Produce word for word the lines of the data below running from the one that has "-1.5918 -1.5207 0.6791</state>" to the one that has "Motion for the", inclusive, and no others.

• **Excerpted data**
▶
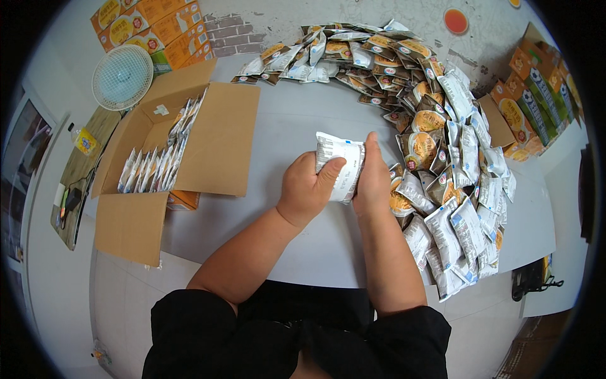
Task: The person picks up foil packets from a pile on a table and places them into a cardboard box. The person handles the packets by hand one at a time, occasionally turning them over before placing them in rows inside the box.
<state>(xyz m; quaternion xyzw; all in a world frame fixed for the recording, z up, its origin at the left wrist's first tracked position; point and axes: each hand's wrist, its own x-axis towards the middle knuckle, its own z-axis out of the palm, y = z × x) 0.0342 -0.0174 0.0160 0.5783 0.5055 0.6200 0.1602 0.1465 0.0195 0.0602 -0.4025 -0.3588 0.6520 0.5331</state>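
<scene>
A white printed pouch [348, 163] is held between my hands above the middle of the table. My left hand [300, 187] wraps its left side with the thumb across its face; the fingers behind are hidden. Along the pouch's right edge, my right hand [374, 177] presses with the thumb pointing away from me. To the left stands an open cardboard box [218, 142], its flaps spread outward. Inside, a row of pouches [149, 170] stands on edge. A large curved heap of brown-and-orange and white-backed pouches [428, 123] covers the table's far and right sides.
The grey table [284, 123] has a curved front edge near my body. Orange cartons [165, 28] are stacked at the back left, near a round fan [122, 77]. More printed cartons [530, 104] stand at right. A yellow-labelled bottle [84, 139] rests on a side shelf.
</scene>
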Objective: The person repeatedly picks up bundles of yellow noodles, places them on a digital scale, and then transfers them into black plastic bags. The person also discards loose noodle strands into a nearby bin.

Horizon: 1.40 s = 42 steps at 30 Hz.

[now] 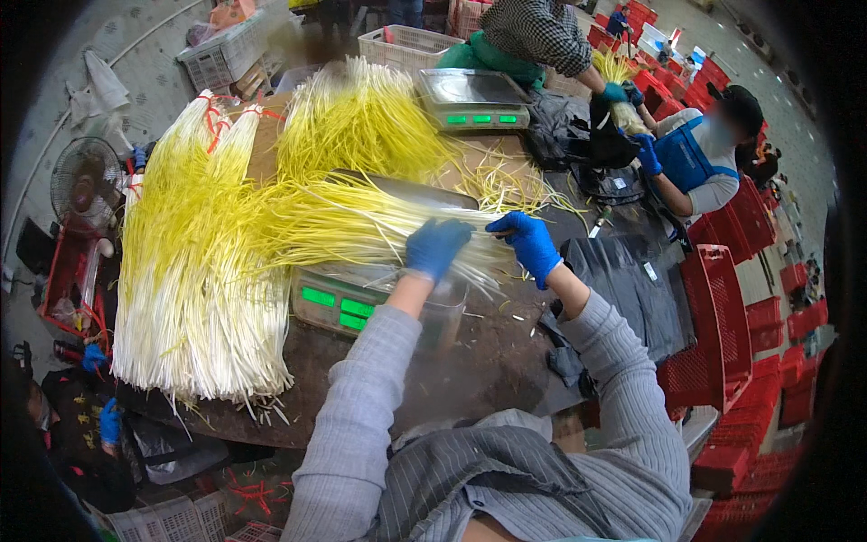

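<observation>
A loose bunch of yellow chives [332,217] lies across a digital scale [308,313] with lit green displays, its white stem ends pointing right. My left hand [439,249], in a blue glove, is blurred and lies over the white stems; its grip is unclear. At the stem ends, my blue-gloved right hand [532,249] pinches some stems between thumb and fingers. Behind the bunch shows the edge of a dark tray [433,192]. A large heap of chives [203,318] covers the table's left side, partly tied with red bands [215,129].
Farther back are another chive pile [359,129] and a second scale [481,114]. Black plastic bags [623,291] and a knife [600,222] lie to the right, beside a red crate [721,325]. Two co-workers [698,146] [532,34] handle a chive bundle at upper right.
</observation>
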Tool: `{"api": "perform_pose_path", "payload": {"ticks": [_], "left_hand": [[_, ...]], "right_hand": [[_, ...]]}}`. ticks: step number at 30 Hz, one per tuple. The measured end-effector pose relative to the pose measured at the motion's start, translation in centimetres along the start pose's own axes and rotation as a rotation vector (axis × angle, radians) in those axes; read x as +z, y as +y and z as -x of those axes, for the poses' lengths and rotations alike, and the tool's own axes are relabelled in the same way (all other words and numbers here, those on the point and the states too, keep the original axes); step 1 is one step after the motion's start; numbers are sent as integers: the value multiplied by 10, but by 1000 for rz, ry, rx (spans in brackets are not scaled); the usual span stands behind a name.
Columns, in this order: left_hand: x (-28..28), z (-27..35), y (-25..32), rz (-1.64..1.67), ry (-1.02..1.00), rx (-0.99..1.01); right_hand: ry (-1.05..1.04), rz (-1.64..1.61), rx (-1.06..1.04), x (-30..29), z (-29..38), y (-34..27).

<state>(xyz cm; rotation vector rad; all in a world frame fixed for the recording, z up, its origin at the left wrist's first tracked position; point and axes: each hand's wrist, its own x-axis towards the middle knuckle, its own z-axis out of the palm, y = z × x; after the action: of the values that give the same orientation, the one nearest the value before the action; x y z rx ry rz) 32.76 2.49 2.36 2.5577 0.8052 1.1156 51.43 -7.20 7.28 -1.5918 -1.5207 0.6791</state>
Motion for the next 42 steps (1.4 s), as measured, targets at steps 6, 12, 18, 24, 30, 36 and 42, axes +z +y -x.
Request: {"api": "perform_pose_path", "payload": {"ticks": [6, 12, 18, 24, 30, 36, 42], "left_hand": [[6, -1, -6, 14, -63, 3], [7, 1, -7, 84, -4, 1], [1, 1, -5, 111, -81, -44], [1, -1, -2, 74, -78, -9], [3, -1, -5, 107, -57, -9], [-6, -17, 14, 52, -55, 89], [-4, -28, 44, -86, -34, 264]], "right_hand": [[-71, -285, 25, -30, 14, -8], [106, -193, -1, -6, 11, -14], [240, 633, -237, 10, 1, -30], [237, 1040, -393, 5, -7, -43], [256, 934, -318, -11, 3, -40], [292, 635, -274, -9, 17, -34], [334, 730, -366, -9, 16, -49]]}}
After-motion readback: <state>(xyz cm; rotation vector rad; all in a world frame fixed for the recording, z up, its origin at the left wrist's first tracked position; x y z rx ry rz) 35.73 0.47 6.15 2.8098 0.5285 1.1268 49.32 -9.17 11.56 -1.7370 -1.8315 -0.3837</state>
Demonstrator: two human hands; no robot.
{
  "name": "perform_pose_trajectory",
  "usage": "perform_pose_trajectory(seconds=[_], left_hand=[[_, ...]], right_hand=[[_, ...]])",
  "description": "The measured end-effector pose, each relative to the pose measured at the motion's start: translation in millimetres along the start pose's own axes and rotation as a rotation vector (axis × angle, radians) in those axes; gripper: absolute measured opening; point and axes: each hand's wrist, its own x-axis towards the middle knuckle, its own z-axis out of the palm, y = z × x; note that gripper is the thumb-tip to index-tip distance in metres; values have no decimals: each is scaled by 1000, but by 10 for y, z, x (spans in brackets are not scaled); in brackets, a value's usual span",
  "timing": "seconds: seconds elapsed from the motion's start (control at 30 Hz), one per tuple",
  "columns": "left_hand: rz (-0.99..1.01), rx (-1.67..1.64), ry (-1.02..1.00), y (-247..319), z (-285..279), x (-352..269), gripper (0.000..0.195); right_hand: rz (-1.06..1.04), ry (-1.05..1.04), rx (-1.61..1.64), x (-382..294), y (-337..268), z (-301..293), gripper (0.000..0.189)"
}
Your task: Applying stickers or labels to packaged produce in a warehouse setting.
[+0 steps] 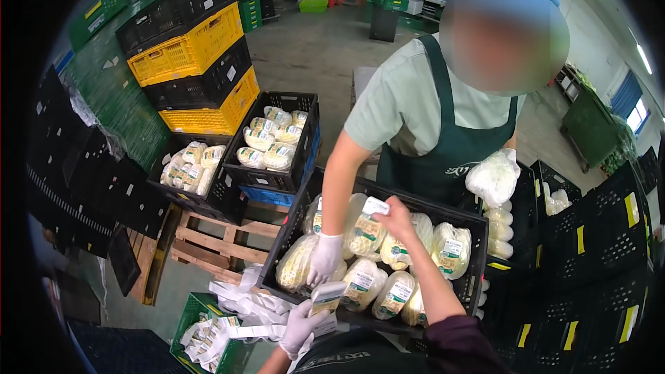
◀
• **Answer below**
<state>(xyz cm; rotation vector rad; all in a world frame fixed for the recording, z up, its origin at the left wrist's first tracked position; point and axes: each hand's wrist, its own x-axis towards the middle knuckle, its own z-axis out of the palm, y = z × x; after the action: of the values that give the same orientation, the one nearest the value before the action; x y z rx ry rz) 32.76 2.49 2.36 2.5577 0.8052 1.1156 51.43 -7.20 7.28 -1.5918 -1.5207 0.6791</state>
Motion for the next 42 steps (1.4 s), as measured, targets at steps 6, 12, 18, 24, 30, 36 and 42, axes +z +y -x.

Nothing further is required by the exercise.